Reverter: A gift of land recalls its purpose.
SANTA ANA, CA–J. E. “Ed” Prentice came to Orange County in the early days, when it was just a farm belt dotted with a few small towns and whistle-stops.
He had been a teacher, lawyer, and sometimes farmer in his native Kansas when, in 1912, he and his wife Edith came west.
They settled in Santa Ana, the county seat, and Ed got into business trading mules and horses. He owned a stable in town and folks called him “Judge.” At home, he kept a pet monkey.
By the 1920s, Ed was busy buying orange groves and making farm loans from an office he occupied in the First National Bank Building. He now had four pet monkeys.
Then came the depression.
It was 1931 and Ed, now 44, held a mortgage against the Melwood Estate on the outskirts of town. Melwood was 19.23 acres with a sixteen room mansion, a producing orange grove, water plant and packing shed. The owner was in dire straits, and the mortgage was in default. Ed foreclosed and got the property for $12,600.
Ed and Edith, who were childless, moved in at Melwood with Ed’s monkeys. There, they rode out the depression until 1940, when Edith died. After that, Ed lived alone with a succession of servants who, tormented by monkeys, kept quitting.

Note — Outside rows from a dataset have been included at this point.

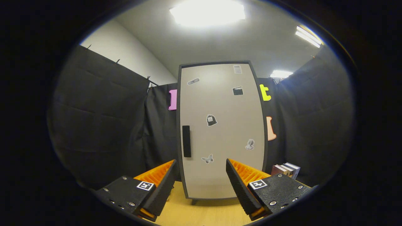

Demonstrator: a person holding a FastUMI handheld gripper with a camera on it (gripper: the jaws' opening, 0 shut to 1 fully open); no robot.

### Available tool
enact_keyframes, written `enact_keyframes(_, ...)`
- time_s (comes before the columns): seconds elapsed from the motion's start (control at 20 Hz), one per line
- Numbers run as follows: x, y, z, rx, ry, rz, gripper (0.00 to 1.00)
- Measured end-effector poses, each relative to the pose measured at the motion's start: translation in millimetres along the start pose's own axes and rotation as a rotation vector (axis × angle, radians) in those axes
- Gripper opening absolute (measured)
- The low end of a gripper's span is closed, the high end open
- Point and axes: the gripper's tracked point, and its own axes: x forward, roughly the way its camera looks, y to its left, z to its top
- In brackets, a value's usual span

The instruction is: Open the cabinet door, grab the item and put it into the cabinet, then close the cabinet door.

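Claw: the gripper (pixel 201 175) hangs released, its two fingers spread wide with nothing between them but open air.
Fingers: one finger (pixel 158 188) sits to the left and the other to the right, both angled inward toward the cabinet base, touching nothing.
Table: a light wooden table top (pixel 204 213) runs under the fingers and on to the cabinet's foot.
Cabinet: just ahead of the fingers, dead centre, stands the cabinet (pixel 221 128), upright, with a dark frame.
Door: the pale cabinet door (pixel 226 110) is flush in its frame, so it's closed.
Handle: a dark vertical handle (pixel 186 141) sits along the door's left edge, above and slightly beyond the left finger, well clear of it.
Stickers: small decals dot the door, with a butterfly sticker (pixel 207 159) lowest, right above the gap between the fingers.
Item: a short stack of books (pixel 286 170) rests on the table beside the cabinet's right side, just beyond the right finger.
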Motion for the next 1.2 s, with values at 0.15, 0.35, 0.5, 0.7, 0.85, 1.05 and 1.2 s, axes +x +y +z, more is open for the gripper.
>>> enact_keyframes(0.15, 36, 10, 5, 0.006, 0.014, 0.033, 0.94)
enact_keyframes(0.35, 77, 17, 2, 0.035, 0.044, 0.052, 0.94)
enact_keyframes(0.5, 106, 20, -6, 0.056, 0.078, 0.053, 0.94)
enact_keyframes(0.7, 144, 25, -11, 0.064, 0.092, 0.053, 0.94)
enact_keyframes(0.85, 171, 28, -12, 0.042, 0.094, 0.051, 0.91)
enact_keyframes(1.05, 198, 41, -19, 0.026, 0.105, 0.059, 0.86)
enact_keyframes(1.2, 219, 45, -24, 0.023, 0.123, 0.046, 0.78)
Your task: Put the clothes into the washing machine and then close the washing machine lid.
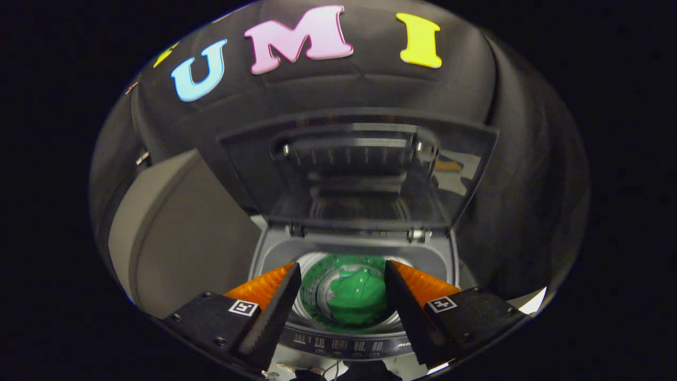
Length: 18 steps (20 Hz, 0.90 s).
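A green garment (357, 302) lies at the bottom of the washing machine's steel drum (317, 288). The machine is a grey top-loader, and its dark glass lid (359, 169) stands upright at the back, hinged behind the drum opening. My gripper (342, 275) hovers above the opening, open, with its two black-and-orange fingers (275, 312) spread wide to either side of the drum. Nothing sits between them. The garment shows below and beyond the fingertips, well apart from them.
The machine's control panel (344, 345) runs along its front edge, under the fingers. A beige-grey box or appliance (180, 238) stands close on the left of the washer. Black cloth walls surround the machine at the back and right.
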Tool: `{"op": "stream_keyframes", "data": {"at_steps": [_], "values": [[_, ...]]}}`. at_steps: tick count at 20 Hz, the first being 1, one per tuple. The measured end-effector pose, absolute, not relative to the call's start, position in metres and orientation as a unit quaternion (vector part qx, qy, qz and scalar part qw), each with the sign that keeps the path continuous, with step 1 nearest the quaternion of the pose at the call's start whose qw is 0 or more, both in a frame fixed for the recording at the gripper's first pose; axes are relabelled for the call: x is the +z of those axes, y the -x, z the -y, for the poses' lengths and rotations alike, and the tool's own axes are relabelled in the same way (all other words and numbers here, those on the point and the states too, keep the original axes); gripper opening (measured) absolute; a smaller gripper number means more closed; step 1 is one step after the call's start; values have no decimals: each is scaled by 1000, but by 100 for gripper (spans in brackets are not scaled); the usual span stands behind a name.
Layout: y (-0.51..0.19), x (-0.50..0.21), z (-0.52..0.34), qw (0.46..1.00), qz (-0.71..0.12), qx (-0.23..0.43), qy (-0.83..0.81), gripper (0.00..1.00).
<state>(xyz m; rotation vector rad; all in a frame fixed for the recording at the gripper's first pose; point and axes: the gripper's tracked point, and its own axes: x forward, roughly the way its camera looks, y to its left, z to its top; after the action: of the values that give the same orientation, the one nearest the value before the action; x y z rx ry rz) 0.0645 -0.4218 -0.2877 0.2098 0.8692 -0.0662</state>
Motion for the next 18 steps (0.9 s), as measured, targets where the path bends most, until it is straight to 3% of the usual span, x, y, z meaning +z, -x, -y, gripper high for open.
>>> {"op": "stream_keyframes", "data": {"at_steps": [6,8,11,18], "values": [[-187,-187,445,959,-280,-28,-38,99],[-227,-205,444,951,-304,-35,-36,99],[-234,-247,443,923,-374,-37,-83,99],[-228,-256,436,932,-350,-37,-85,100]]}}
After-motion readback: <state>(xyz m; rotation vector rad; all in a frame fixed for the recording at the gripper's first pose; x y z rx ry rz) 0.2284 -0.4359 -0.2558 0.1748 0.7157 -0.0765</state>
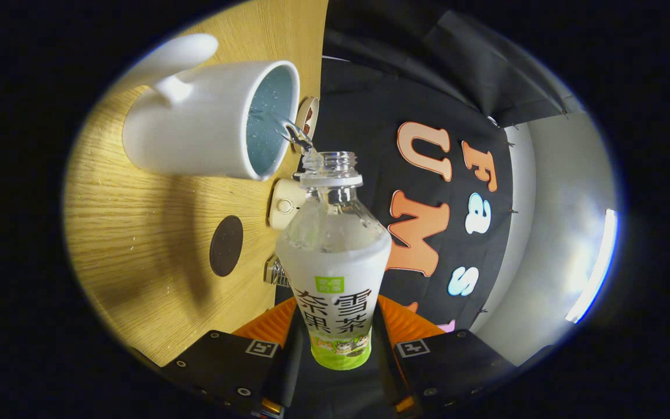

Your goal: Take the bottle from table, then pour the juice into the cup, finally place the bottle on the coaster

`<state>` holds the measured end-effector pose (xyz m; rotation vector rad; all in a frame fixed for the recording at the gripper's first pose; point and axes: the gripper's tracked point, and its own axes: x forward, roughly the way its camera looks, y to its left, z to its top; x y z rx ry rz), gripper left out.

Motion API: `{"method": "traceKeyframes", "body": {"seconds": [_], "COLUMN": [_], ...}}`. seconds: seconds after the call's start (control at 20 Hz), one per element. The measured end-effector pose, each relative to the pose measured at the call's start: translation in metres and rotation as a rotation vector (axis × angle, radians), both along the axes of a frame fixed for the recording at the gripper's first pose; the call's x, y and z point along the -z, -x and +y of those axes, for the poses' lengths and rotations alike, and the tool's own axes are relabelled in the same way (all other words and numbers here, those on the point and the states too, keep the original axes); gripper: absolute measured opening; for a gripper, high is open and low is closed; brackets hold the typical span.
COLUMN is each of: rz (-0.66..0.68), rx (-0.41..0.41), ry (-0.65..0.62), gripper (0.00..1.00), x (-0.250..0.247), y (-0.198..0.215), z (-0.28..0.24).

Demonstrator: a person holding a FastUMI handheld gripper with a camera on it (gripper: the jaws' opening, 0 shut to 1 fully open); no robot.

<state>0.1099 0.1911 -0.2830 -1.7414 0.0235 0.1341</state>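
Clear glossy plastic bottle [333,233] with a matt label. Smooth white ceramic-looking cup [195,125]. Matt wood-grain table [137,233].

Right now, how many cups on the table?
1: the white cup, beyond the bottle held between the hand-held gripper fingers, taking the pour. Others may be hidden behind it.

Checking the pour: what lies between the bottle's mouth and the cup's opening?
In the gripper view, a thin clear stream runs from the bottle into the white cup. The gripper holds the bottle.

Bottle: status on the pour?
Jaws shut on bottle, tipped. Clear stream running from its open neck into white cup. Dark coaster on table, bare. Nothing in the way.
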Motion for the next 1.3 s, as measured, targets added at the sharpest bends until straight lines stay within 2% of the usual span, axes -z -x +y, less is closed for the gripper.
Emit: {"method": "traceKeyframes", "body": {"seconds": [1.3], "rz": [-0.055], "rx": [-0.065], "ry": [0.149], "gripper": [0.59], "x": [-0.019], "y": [-0.004], "z": [0.017]}}
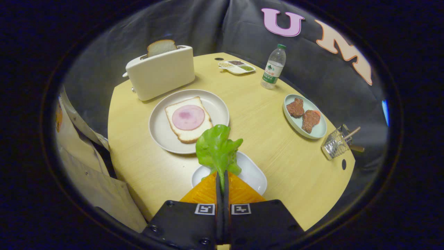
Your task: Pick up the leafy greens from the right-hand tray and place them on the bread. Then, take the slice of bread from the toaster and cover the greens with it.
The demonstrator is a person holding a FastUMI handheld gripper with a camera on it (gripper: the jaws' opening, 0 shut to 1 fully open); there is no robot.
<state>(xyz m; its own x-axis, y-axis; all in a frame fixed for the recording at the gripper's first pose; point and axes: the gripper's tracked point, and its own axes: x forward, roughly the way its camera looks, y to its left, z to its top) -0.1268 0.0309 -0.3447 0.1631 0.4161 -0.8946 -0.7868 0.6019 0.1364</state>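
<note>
A round, pale wood-grain table [263,114] carries a boxy cream toaster [160,72] holding a bread slice [161,47]. The gripper [222,175] pinches crinkled leafy greens [216,147] above a glossy white tray [251,173], just short of the ham-topped bread [188,119].

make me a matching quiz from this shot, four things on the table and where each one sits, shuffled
Things:
1. leafy greens
2. bread slice with ham
3. plain bread slice
4. water bottle

Places:
A. standing in the toaster slot
B. upright beside the divided dish
C. pinched between the fingers of the gripper, above the white tray
D. flat on the round plate

Pairs: 1-C, 2-D, 3-A, 4-B
</note>
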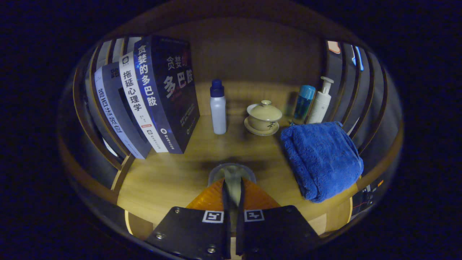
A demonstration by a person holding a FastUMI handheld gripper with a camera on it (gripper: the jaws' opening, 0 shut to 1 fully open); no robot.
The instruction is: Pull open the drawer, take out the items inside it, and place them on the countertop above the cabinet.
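Your gripper (232,187) has its fingers drawn close, clamped on a clear, rounded glass-like item (231,173) that stands on the smooth wooden countertop (169,177). At two o'clock lies a folded, fluffy blue towel (321,159). At twelve, beyond the fingers, stand a pale cylindrical bottle (218,108) and a lidded ceramic cup on its saucer (264,117). At ten o'clock, glossy books (158,97) lean upright.
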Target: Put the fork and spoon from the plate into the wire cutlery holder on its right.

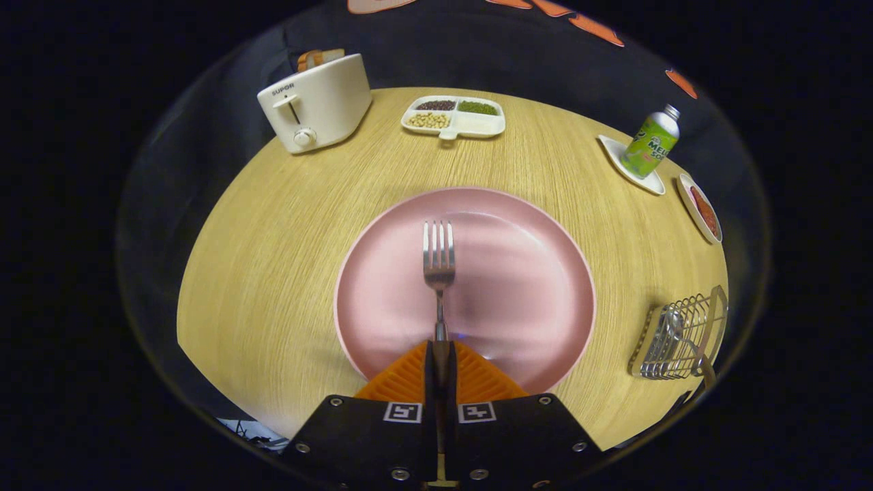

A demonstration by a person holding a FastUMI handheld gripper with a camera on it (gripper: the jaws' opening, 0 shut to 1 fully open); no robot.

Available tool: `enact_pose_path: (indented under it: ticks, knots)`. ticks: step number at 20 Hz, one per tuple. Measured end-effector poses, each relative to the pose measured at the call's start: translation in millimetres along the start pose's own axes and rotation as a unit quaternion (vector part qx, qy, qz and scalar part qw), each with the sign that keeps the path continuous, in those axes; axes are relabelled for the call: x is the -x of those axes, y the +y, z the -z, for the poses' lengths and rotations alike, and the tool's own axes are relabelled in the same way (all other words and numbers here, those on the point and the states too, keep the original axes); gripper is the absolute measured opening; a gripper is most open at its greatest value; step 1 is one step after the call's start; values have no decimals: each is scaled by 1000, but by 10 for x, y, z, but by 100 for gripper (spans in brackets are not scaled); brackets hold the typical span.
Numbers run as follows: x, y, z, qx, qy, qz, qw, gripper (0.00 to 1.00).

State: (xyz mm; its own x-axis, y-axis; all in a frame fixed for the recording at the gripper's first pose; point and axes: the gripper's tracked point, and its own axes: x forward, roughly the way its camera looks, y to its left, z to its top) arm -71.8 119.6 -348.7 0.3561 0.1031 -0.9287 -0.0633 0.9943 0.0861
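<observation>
A steel fork (pixel 438 266) points away from me over the pink plate (pixel 532 286), its tines toward the plate's middle. My gripper (pixel 440 354) is shut on the fork's handle, both orange fingers (pixel 402 378) pressed against it at the plate's near rim. Whether the fork is lifted off the plate or resting on it I cannot tell. To the right of the plate stands the wire cutlery holder (pixel 682 337), and a spoon (pixel 672 327) sits inside it with its bowl up.
On the round wooden table (pixel 273 273): a cream toaster (pixel 315 102) with bread at the far left, a divided white dish of beans (pixel 454 116) at the back, a green bottle (pixel 651 143) on a white coaster and a small dish with red contents (pixel 702 211) at the far right.
</observation>
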Motion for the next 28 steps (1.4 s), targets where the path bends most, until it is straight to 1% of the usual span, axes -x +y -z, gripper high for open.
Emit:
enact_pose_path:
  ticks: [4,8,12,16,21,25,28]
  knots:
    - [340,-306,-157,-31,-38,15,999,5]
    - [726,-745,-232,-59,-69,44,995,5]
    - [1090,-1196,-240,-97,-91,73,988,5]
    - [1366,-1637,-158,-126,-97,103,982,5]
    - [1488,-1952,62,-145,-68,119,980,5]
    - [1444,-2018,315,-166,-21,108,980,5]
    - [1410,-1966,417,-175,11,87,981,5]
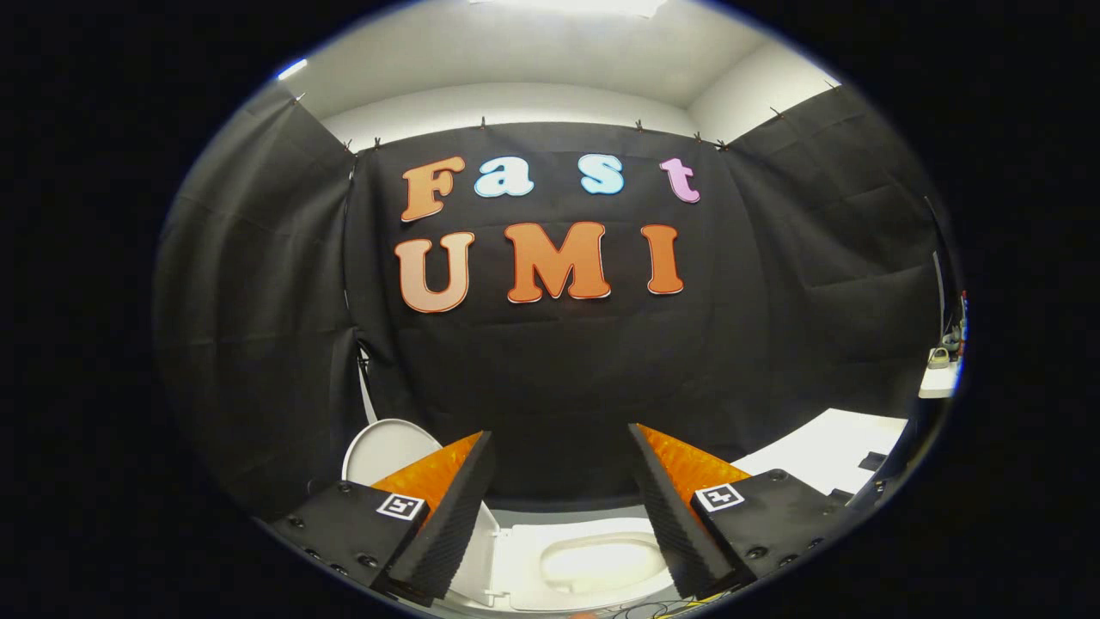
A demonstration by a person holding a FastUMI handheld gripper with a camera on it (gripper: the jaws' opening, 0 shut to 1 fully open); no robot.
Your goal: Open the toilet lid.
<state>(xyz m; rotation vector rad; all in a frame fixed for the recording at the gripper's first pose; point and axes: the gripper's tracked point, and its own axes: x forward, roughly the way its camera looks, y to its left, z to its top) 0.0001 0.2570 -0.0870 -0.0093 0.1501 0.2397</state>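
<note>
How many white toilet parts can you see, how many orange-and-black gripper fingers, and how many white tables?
White toilet parts: 2, the raised toilet lid and the toilet seat below the open gripper
Orange-and-black fingers: 2, one finger and the other finger, holding nothing
White tables: 1, the white table
Total: 5
</note>
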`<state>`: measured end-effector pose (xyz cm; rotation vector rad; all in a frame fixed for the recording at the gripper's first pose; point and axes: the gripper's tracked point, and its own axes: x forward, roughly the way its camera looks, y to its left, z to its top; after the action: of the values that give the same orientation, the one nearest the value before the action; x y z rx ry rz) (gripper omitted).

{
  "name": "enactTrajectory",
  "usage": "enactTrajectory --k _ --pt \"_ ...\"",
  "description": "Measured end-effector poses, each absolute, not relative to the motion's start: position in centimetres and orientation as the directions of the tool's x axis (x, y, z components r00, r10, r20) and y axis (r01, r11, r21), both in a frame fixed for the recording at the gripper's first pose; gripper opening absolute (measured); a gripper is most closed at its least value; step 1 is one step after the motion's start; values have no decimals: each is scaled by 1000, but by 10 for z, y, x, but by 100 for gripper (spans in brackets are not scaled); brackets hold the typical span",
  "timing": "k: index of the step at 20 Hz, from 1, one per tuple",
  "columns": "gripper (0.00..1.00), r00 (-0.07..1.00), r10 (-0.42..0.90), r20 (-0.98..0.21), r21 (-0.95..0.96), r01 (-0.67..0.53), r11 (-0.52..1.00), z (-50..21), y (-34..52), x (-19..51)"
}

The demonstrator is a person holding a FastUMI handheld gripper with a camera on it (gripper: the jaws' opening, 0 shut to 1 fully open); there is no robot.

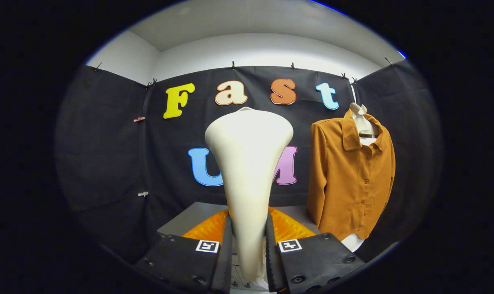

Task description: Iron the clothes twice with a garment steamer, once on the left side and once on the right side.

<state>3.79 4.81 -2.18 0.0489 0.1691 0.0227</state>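
Clamped between the gripper fingers, the steamer stands upright, its wide head up and both fingers pressing its narrow handle. Beyond, to the right, the shirt hangs on a hanger (well apart from the head). Gripper points level, forward. Risk: the smooth, tapered handle could slip or twist when swung toward the fabric.

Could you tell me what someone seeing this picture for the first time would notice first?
First, the cream garment steamer, rising upright and flaring wide at its top, its narrow handle clamped between the gripper fingers. Next, the rust-orange button-up shirt hanging on a hanger against the black cloth wall, beyond the fingers and to the steamer's right. The steamer is not touching the shirt.
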Motion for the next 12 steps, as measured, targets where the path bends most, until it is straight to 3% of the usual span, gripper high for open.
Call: enactTrajectory --k 12 --pt "38 989 45 -144 48 -39 998 -11 47 40"
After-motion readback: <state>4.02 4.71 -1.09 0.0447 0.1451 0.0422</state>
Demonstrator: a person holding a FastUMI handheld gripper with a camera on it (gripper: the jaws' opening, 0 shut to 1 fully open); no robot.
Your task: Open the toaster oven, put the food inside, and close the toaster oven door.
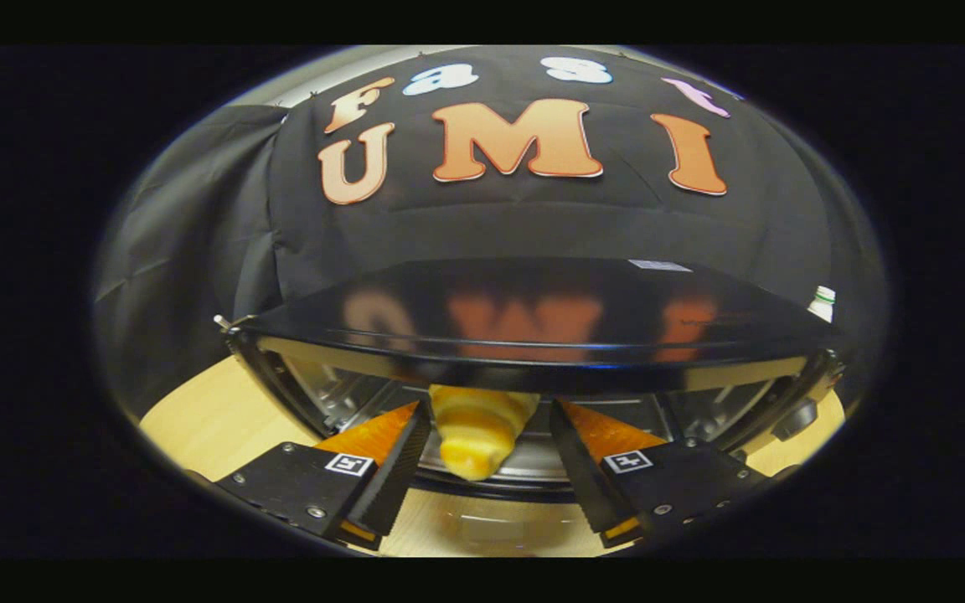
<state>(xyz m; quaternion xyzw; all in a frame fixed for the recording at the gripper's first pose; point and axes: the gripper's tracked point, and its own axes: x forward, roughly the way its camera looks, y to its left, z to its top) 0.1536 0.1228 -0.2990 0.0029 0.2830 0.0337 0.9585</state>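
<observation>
Two black fingers (403, 469) of the gripper (489, 444) stood apart, their ribbed inner faces turned toward each other, with orange wedges behind the tips. Between them lay a croissant (476, 435), golden and ridged, its pointed end toward the camera. Clear gaps showed on both sides of the pastry, so neither finger pressed on it; the jaws were open. The croissant sat at the mouth of the toaster oven (533, 310), its far end tucked under the front edge of the glossy black top, resting on what looked like the rack (524, 465) inside the cavity. Shiny metal inner walls (323, 394) curved away on either side of the opening. The oven stood on a pale wooden table (214, 419). A white bottle (821, 303) with a green cap peeked up just beyond the oven's right corner.
</observation>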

By 1949, the Melwood grove was in decline and suffered from disease. Ed got the idea to give some land to the city for a park. The gift was accepted, and a deed was recorded conveying twelve acres to the City of Santa Ana, with “conditions.”
The deed conditions were that the land was to be used for a park only, to be named “Prentice Park,” and “at all times ample accommodations shall be provided for 50 monkeys.” If the monkey population should fall below 50, the land would automatically revert to Ed or his heirs.
The Santa Ana Zoo at Prentice Park opened in 1952. Ed continued to live next door, but he became irritated that city officials underfunded the park and it looked shoddy. He called them “knuckleheads,” and grumbled that they should return the zoo to him so he could run it.
Eventually Ed moved away, and in 1959 he died at age 81.
For more than 50 years all went well at the zoo. Monkeys played and children came to ogle. Then, in August 2008, the city got a letter from an attorney representing one Joseph Powell, a grand-nephew of J.E. Prentice. The letter demanded proof that the zoo had 50 monkeys or, the letter said, “we plan to proceed with our rights under the grant deed to have the property revert back to Mr. Prentice’s heirs.”
It seems the cagey Mr. Powell had visited the zoo and counted monkeys. There were only 49, he claimed, after the death of a 35-year-old silver langur named Geni. Within months, the count dropped again with the death of a capuchin named Monty.
The City Council began to fret. Healthy monkeys, to live in captivity with others of their endangered species, are hard to come by. International rules have to be followed.
Then a wondrous thing happened. The little monkeys rose to the legal challenge mounted by Powell, and a golden lion tamarin named Maya gave birth to twins.
In ensuing months, a pair of crested capuchins named Romeo and Juliet added another offspring, bringing the monkey population to 51.
And zoo officials aren’t sitting on their tails, either. They announced they will build their collection of “bona fide” monkeys (no lemurs or gibbons) to at least 55. Romeo and Juliet are, after all, on loan from Brazil.
Moral: The reverter clause is legally enforceable by the Prentice heirs (and who knows how many there are), so this monkey census is serious business.
The stakes are high. The twelve acres in central Orange County are now worth millions.
It comes down to law; the law of the jungle.